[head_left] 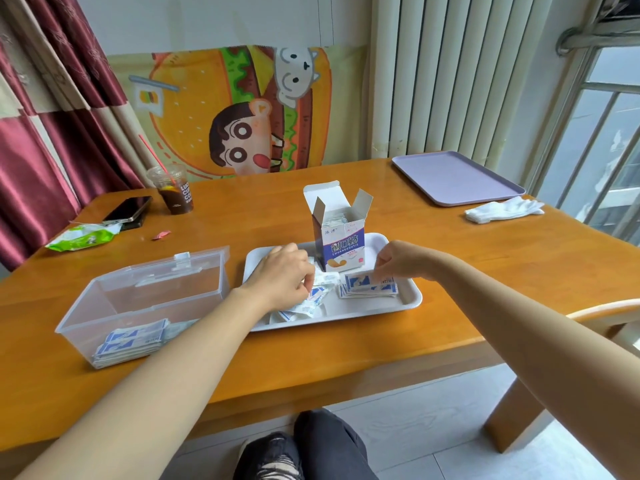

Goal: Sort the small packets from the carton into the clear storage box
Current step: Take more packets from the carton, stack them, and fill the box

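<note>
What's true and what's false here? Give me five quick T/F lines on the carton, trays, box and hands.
1. The carton stands upright on the white tray, flaps open. True.
2. The clear storage box is empty. False: a pile of packets lies in its near end.
3. The right hand pinches the neat stack on the white tray. True.
4. The white gloves lie on the purple tray. False: they lie on the table beside it.
5. The left hand grips loose packets on the white tray. True.
</note>
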Available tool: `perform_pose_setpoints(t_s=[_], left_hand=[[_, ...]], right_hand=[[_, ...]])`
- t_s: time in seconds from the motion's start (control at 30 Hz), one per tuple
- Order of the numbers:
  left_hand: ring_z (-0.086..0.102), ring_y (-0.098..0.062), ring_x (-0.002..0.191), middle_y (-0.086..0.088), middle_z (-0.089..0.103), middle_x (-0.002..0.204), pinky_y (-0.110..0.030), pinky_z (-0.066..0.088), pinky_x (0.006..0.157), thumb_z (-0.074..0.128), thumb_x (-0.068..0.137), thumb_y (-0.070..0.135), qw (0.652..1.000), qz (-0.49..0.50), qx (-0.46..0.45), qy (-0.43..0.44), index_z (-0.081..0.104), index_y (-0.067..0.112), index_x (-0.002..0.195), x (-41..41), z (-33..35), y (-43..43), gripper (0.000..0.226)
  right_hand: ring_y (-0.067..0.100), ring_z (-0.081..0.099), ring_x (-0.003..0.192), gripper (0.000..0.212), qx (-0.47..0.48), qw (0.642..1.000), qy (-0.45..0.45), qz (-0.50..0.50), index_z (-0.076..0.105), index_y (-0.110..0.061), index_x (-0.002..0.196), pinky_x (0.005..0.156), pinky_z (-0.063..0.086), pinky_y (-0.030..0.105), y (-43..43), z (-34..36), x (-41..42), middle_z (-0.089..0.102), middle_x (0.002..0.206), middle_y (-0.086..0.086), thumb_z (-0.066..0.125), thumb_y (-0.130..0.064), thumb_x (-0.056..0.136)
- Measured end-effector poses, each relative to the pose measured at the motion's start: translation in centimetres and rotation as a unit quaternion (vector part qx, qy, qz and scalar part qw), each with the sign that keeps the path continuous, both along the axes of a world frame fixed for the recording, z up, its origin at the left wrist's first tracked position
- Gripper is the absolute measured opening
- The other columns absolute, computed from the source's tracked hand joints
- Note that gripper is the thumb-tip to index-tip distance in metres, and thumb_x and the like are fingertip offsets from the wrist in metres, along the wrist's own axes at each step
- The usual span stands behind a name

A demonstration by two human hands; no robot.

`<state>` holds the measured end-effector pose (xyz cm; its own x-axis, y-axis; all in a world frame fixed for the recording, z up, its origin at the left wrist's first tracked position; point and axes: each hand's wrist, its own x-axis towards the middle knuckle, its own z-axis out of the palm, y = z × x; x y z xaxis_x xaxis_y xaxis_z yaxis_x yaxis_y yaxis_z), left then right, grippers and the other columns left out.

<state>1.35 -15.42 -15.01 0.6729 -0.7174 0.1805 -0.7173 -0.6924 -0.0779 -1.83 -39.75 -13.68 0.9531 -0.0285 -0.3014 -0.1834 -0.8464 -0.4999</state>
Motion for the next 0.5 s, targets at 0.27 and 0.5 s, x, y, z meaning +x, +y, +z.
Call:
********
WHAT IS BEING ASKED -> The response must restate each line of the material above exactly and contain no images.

EXERCISE OUTPUT ->
[head_left] 

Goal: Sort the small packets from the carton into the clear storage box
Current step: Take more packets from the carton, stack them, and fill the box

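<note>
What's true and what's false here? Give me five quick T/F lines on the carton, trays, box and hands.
1. The carton stands upright on the white tray, flaps open. True.
2. The clear storage box is empty. False: a pile of packets lies in its near end.
3. The right hand pinches the neat stack on the white tray. True.
4. The white gloves lie on the purple tray. False: they lie on the table beside it.
5. The left hand grips loose packets on the white tray. True.
</note>
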Available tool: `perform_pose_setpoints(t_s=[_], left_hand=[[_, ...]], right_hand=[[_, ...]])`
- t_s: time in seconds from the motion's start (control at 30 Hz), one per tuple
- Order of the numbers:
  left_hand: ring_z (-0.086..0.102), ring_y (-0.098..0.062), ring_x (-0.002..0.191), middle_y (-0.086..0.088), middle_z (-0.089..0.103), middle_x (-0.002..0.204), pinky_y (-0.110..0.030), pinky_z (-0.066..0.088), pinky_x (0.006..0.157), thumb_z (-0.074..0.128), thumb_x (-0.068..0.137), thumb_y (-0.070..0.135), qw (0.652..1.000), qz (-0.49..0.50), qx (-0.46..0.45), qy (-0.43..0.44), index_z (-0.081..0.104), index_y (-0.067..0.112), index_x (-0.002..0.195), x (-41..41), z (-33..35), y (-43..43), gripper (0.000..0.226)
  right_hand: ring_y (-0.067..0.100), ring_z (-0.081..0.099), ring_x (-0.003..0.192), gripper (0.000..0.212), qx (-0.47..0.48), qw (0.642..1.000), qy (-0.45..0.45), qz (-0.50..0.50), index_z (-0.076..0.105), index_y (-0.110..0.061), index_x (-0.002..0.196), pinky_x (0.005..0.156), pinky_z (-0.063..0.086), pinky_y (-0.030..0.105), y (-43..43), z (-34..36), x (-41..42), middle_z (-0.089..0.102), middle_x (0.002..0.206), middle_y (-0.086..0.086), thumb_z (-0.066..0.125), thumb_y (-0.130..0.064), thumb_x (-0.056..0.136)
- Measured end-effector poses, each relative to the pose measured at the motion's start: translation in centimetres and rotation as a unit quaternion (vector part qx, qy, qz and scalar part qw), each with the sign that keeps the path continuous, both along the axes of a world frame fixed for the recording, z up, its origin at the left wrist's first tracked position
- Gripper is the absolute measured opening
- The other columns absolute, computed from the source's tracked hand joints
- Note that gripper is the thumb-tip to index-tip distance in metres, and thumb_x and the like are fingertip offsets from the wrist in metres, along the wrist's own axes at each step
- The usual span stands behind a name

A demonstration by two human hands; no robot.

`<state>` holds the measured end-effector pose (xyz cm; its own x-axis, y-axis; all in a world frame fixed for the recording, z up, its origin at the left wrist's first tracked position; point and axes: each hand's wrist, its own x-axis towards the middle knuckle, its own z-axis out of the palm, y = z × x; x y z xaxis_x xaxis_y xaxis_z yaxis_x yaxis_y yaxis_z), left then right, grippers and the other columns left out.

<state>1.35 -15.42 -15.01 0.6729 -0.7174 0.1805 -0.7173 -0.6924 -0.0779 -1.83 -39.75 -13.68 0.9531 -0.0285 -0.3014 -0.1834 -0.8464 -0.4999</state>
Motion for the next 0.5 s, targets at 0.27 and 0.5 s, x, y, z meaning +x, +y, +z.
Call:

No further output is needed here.